4. The real-time stereo matching method for vehicle driving environment according to claim 3, wherein the formula of the candidate disparity estimation score is defined as follows:

S_i,j＝<f_l(i),f_r(i+d_i,j)>

wherein S_i,jTo score each disparity candidate value for each pixel,<·>representing inner product calculation, d_i,jFor candidate disparity values obtained by the patch match algorithm, f_lAnd f_rFor the extracted left and right feature maps, f_r(i+d_i,j) And performing warping operation on the extracted right image characteristic value by using the acquired parallax sampling value.

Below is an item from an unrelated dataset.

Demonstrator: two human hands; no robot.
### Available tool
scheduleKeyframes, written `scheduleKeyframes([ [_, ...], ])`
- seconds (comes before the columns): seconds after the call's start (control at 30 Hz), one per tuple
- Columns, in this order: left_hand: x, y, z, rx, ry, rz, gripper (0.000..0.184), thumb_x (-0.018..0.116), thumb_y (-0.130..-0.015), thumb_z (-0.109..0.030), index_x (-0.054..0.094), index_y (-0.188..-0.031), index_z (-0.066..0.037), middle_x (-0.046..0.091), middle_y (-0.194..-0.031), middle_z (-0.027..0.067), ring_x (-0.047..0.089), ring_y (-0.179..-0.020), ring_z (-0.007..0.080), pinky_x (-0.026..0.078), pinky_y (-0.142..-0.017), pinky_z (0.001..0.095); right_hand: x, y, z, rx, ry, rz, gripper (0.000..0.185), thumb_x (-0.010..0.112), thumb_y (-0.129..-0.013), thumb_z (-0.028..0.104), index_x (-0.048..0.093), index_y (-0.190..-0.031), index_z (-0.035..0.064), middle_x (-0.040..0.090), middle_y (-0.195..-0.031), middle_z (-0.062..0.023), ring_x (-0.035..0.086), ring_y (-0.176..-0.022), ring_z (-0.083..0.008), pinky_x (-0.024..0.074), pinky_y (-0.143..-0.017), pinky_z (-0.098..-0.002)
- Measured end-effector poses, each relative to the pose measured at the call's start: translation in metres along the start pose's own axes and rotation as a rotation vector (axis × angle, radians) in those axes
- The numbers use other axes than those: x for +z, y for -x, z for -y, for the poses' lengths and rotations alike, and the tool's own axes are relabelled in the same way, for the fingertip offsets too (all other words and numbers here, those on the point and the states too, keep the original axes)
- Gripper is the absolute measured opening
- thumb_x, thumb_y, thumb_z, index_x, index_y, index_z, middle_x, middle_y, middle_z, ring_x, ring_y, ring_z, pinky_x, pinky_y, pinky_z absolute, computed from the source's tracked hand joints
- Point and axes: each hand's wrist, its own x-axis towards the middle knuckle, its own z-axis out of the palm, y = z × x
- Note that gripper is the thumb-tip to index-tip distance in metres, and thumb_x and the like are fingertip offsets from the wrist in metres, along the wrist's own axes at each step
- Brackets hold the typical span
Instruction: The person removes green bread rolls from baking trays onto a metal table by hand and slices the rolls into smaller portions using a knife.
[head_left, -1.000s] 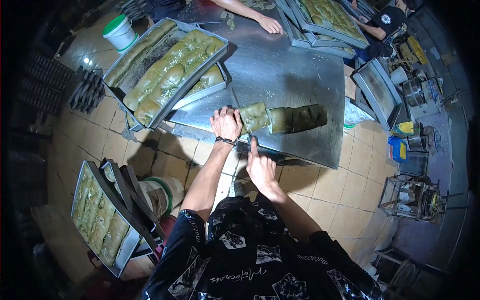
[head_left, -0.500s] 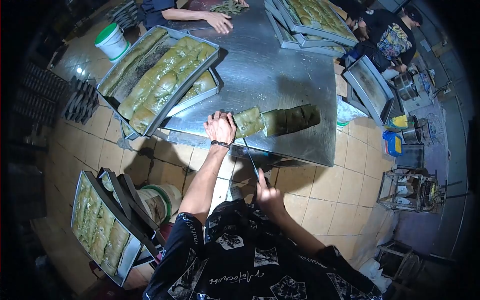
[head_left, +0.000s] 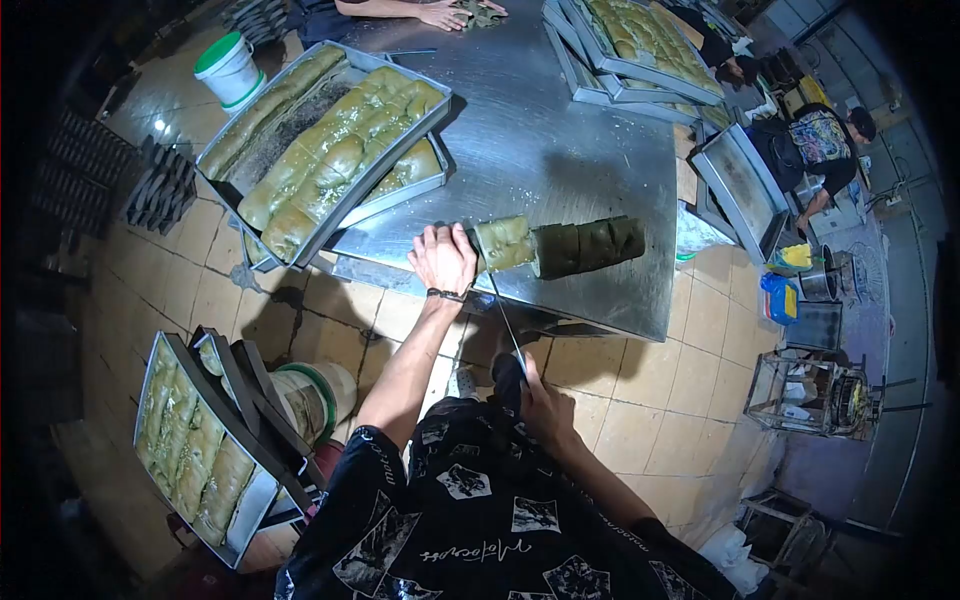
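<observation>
A green bread piece (head_left: 505,243) lies near the front edge of the metal table (head_left: 500,130), with darker green bread slabs (head_left: 588,247) in a row to its right. My left hand (head_left: 443,260) presses on the left end of the bread, fingers close together. My right hand (head_left: 545,402) is below the table edge, wrapped round the handle of a long knife (head_left: 508,322). The blade points up and left, its tip at the bread's lower edge beside my left hand. The fingers of my right hand are partly hidden.
Trays of green bread (head_left: 335,150) are at the table's left, more trays (head_left: 640,50) at the far right. Lower left stand another bread tray (head_left: 195,450) and a bucket (head_left: 305,395). Across the table a person's hands (head_left: 445,14) touch a cloth; another person (head_left: 820,140) bends at the right.
My right hand has drawn the knife back towards my body, out of the bread. My left hand has stayed on the bread. The co-worker's hand across the table has moved to the cloth.
</observation>
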Motion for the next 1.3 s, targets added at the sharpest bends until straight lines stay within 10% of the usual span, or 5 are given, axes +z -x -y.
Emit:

5. The real-time stereo matching method for the driving environment according to claim 1, wherein the process of calculating the matching cost comprises: reference will be made to the characteristic diagram f_lAnd corresponding target feature map f_rAfter splicing is carried out under the obtained candidate parallaxes, packing the candidate parallaxes into a 4D matching cost quantity, wherein the dimension of the finally output cost quantity is H/4 xW/4 xNxF, H, W respectively represents the height and the width of an original input image, N represents the number of the candidate parallaxes of each pixel, and F represents a characteristic dimension;

6. The real-time stereo matching method for the driving environment according to claim 5, wherein the formula of the N planes of the 4D matching cost body is defined as follows:

wherein

7. The method of claim 5, wherein the disparity regression employs a soft argmin function to calculate the initial disparity for the cost-aggregated result, the soft argmin function is used to convert each disparity prediction value into a normalized probability for each pixel point of the reference image to calculate the initial disparity map and back-propagate to assist network training, wherein the soft argmin function calculation formula is defined as follows:

Passing softmaxAnd calculating the regularized matching cost body by using the function.

8. The method of claim 1, wherein the hierarchical disparity optimization module is specifically configured to: upsampling the initial disparity map of H/4 xW/4 resolution to H/2 xW/2 resolution by using bilinear interpolation, and then adding the left image I of H/2 xW/2_lObtaining a representation tensor of 32 channels by using a 3 x 3 convolution operation together with a disparity map obtained by bilinear interpolation, obtaining a H/2 x W/2 disparity residual map by using 6 residual block operations using expansion convolution, and obtaining an optimized disparity map of the current scale by combining the disparity residual map with the disparity map obtained by interpolation; and obtaining the original H multiplied by W resolution disparity map through loop iteration.

9. The utility model provides a driving environment real-time stereo matching device based on candidate parallax, its characterized in that includes:

10. A computer-readable storage medium, having stored thereon a computer program which, when executed, implements the method of any one of claims 1 to 8.